> What this task involves
Your answer should consist solely of the lines from the first line of the data through the line with "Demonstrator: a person", each reproduced exactly.

= Beginning of Section =

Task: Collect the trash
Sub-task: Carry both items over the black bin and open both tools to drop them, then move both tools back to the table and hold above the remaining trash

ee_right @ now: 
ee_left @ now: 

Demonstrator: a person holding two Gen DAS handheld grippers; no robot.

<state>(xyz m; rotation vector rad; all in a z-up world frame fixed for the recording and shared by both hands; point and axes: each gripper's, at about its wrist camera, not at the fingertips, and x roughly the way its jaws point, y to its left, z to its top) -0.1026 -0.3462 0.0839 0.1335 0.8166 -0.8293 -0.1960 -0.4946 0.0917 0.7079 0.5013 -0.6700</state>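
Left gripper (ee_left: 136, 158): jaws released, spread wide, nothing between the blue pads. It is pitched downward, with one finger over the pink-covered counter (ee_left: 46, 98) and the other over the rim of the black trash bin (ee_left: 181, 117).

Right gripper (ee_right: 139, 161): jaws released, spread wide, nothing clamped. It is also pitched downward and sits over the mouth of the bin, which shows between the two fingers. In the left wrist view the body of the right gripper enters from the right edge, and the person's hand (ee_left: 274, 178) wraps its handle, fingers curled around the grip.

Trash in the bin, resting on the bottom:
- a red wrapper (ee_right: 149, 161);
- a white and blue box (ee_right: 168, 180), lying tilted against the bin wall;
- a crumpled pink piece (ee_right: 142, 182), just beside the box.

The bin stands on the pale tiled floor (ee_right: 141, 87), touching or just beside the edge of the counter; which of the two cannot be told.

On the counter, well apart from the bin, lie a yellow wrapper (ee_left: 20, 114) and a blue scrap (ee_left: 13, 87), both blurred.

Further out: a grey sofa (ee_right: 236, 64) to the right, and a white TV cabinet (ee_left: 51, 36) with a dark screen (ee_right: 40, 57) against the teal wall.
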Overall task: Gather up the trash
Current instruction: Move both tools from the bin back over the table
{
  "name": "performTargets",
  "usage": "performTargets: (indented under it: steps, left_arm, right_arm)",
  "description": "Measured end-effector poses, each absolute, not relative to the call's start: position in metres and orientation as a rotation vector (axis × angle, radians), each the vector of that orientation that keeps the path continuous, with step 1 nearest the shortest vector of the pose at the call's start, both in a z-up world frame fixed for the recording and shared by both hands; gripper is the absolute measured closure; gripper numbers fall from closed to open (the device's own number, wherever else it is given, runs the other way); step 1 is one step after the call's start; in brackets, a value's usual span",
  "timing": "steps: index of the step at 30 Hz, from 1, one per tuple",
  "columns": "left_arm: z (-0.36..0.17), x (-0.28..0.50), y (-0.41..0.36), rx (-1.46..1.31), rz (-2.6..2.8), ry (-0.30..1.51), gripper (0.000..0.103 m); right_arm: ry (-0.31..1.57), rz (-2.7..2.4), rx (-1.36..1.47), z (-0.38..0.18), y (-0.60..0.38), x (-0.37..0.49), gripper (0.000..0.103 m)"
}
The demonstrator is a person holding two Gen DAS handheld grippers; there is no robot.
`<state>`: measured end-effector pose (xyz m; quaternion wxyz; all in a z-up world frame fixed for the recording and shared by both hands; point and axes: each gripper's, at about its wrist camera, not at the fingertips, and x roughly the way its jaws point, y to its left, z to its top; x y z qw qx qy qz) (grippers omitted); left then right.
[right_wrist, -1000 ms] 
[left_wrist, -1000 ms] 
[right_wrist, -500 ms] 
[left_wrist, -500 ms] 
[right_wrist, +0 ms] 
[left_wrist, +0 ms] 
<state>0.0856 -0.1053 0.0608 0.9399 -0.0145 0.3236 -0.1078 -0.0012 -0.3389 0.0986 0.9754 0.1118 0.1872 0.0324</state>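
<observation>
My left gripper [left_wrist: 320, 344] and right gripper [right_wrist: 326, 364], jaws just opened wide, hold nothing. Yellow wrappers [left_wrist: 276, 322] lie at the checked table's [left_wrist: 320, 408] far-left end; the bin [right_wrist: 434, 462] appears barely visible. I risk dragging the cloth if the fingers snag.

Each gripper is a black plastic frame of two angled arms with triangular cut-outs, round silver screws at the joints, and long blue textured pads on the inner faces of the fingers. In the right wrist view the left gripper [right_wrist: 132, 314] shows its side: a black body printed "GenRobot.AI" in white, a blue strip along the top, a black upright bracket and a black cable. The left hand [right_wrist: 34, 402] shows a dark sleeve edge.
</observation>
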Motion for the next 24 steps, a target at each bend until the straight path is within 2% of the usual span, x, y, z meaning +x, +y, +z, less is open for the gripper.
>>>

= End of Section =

> Output of the task
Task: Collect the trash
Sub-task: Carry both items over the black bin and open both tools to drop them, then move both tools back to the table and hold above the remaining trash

ee_right @ now: 
ee_left @ now: 

Demonstrator: a person holding two Gen DAS handheld grippers; no robot.

The response to the exercise is now finished.